-------- Data for the task
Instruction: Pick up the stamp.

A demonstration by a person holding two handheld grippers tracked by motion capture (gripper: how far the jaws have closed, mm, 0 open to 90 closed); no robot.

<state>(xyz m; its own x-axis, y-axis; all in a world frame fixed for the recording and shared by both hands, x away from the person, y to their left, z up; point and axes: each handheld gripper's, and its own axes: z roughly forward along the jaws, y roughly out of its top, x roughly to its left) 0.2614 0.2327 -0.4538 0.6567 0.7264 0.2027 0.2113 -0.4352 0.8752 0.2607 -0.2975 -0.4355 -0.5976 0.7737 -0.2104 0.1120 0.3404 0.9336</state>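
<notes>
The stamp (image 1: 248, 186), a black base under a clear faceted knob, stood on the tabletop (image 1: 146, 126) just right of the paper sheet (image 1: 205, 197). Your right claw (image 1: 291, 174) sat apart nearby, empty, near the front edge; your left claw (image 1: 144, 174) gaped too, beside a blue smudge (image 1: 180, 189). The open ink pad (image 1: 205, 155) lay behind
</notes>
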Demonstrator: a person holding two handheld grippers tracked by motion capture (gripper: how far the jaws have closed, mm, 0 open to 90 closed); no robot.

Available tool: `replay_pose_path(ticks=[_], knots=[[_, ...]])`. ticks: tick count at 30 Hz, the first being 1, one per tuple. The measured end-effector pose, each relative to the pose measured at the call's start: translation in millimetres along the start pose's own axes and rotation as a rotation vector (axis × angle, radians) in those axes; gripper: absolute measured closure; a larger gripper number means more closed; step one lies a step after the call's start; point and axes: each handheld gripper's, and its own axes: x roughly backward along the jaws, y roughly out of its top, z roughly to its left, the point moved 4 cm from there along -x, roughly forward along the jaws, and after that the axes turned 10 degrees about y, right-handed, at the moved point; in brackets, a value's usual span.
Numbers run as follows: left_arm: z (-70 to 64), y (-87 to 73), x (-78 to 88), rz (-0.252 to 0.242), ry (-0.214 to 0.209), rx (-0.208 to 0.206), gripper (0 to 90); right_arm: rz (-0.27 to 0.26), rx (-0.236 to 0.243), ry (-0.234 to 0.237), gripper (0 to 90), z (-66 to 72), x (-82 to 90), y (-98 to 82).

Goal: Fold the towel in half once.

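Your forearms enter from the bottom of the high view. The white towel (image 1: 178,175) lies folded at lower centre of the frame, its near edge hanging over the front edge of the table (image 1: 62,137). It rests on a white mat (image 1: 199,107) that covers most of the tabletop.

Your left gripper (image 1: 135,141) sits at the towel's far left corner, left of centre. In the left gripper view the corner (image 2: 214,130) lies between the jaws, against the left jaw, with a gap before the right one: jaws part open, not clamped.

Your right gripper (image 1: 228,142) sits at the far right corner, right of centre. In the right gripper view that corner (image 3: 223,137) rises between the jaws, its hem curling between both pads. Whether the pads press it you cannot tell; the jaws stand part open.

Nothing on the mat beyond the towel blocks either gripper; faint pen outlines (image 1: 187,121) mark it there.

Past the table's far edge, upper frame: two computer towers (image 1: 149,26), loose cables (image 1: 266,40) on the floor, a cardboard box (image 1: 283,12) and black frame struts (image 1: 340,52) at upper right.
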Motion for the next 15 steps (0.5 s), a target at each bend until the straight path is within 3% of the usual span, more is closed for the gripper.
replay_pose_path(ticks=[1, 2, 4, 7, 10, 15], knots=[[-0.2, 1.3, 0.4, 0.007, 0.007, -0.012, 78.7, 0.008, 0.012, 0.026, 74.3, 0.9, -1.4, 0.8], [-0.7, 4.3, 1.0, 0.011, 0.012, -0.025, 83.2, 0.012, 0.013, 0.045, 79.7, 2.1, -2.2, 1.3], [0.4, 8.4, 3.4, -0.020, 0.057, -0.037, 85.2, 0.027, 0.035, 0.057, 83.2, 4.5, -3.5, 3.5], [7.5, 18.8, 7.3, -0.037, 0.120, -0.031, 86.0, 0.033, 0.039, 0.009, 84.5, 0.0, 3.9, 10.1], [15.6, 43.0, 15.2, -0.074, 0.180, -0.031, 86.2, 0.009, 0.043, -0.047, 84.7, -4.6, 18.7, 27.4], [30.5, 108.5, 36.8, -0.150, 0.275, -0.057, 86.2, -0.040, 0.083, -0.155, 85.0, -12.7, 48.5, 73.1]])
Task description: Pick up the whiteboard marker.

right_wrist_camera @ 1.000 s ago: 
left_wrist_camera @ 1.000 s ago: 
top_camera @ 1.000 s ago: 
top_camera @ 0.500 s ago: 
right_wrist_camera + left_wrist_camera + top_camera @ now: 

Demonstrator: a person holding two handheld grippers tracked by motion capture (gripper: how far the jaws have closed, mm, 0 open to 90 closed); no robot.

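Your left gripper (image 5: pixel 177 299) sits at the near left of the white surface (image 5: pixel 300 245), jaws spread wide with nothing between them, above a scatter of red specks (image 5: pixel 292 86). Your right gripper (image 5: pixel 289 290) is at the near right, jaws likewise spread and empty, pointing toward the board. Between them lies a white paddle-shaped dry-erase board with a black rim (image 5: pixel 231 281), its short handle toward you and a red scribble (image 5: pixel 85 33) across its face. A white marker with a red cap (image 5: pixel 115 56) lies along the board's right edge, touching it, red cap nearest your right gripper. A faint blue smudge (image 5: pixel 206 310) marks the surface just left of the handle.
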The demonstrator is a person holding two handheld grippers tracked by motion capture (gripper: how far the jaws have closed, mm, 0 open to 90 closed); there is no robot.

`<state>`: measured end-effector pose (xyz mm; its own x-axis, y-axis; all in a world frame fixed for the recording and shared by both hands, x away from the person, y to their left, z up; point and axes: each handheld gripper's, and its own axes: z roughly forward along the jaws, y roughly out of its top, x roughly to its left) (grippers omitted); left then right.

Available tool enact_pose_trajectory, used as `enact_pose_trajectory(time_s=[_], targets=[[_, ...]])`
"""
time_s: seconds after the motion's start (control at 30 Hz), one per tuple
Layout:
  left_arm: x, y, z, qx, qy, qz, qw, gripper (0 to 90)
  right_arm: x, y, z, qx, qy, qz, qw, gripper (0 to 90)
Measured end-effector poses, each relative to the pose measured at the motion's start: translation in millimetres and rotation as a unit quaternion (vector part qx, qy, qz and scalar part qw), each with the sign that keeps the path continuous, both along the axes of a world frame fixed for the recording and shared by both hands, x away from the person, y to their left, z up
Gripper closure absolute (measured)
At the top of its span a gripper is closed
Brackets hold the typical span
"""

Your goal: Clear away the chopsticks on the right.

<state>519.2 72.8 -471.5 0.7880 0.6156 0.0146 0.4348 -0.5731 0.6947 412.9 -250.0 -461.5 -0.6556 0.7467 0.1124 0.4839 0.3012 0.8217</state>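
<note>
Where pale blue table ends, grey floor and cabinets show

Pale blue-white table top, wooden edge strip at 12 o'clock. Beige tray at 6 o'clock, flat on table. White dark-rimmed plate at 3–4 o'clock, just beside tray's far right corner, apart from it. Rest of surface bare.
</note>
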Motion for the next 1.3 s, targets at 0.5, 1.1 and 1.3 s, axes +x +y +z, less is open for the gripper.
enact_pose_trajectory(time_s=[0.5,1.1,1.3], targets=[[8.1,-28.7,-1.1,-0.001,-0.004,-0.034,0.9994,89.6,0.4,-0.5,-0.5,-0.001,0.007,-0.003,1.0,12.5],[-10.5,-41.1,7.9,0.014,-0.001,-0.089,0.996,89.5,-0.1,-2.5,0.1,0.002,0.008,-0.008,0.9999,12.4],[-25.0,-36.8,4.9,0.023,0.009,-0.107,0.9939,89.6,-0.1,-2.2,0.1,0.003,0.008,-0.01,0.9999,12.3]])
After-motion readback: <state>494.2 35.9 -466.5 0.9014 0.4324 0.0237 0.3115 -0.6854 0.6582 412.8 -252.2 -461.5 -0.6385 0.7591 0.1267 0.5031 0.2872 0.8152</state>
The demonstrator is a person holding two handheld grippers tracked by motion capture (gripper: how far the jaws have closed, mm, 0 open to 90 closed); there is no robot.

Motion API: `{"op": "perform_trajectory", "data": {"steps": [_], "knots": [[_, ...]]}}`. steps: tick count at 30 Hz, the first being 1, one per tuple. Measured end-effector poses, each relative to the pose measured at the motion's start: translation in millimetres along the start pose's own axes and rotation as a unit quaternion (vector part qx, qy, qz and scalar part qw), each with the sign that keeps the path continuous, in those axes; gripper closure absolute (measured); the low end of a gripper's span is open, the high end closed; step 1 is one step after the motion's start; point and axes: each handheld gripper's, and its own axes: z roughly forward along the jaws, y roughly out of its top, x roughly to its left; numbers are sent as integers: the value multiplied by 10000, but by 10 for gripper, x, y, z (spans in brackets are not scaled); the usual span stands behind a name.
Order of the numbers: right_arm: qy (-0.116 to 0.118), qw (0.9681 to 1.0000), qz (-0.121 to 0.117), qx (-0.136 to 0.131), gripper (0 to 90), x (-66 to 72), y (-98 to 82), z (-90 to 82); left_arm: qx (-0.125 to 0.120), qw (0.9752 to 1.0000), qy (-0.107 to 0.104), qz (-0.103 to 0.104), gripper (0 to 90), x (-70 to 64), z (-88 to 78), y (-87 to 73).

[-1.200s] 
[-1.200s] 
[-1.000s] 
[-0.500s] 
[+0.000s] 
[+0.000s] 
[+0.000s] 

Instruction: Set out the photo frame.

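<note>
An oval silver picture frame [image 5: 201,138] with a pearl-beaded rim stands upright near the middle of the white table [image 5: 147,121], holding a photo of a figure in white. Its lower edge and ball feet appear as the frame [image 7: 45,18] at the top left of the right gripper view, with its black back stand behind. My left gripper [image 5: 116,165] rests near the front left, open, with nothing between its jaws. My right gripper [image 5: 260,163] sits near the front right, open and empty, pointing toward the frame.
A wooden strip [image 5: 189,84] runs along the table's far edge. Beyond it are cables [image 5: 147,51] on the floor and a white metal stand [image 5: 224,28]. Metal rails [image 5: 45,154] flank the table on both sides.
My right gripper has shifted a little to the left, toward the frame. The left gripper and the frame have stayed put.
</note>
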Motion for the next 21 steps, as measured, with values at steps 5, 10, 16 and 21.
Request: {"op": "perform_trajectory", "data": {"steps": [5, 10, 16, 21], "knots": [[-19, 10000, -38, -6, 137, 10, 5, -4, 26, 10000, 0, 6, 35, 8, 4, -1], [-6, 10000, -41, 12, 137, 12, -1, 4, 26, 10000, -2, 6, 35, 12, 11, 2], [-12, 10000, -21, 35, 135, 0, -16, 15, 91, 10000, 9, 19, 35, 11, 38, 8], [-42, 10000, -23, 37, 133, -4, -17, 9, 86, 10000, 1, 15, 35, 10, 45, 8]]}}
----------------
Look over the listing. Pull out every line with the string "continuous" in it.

◆ Result of the task:
Measured end-effector poses, each relative to the pose measured at the motion's start: translation in millimetres and rotation as a unit quaternion (vector part qx, qy, qz and scalar part qw), each with the sign that keeps the path continuous, both along the axes of a world frame fixed for the recording and shared by both hands, x away from the person, y to their left, z up
Motion API: `{"op": "perform_trajectory", "data": {"steps": [_], "knots": [[_, ...]]}}`. steps: tick count at 30 Hz, the first being 1, one per tuple. Measured end-effector poses, each relative to the pose measured at the motion's start: translation in millimetres along the start pose's own axes and rotation as a unit quaternion (vector part qx, qy, qz and scalar part qw), each with the sign that keeps the path continuous, in those axes; gripper closure absolute (measured); the low end of a gripper's span is open, the high end closed; step 1 is one step after the motion's start; point and axes: each handheld gripper's, and its own axes: z roughly forward along the jaws, y roughly out of its top, x roughly to its left; numbers are sent as integers: the value multiplied by 10000, but by 10 for gripper, x, y, z (spans in brackets are not scaled); the usual span stands behind a name.

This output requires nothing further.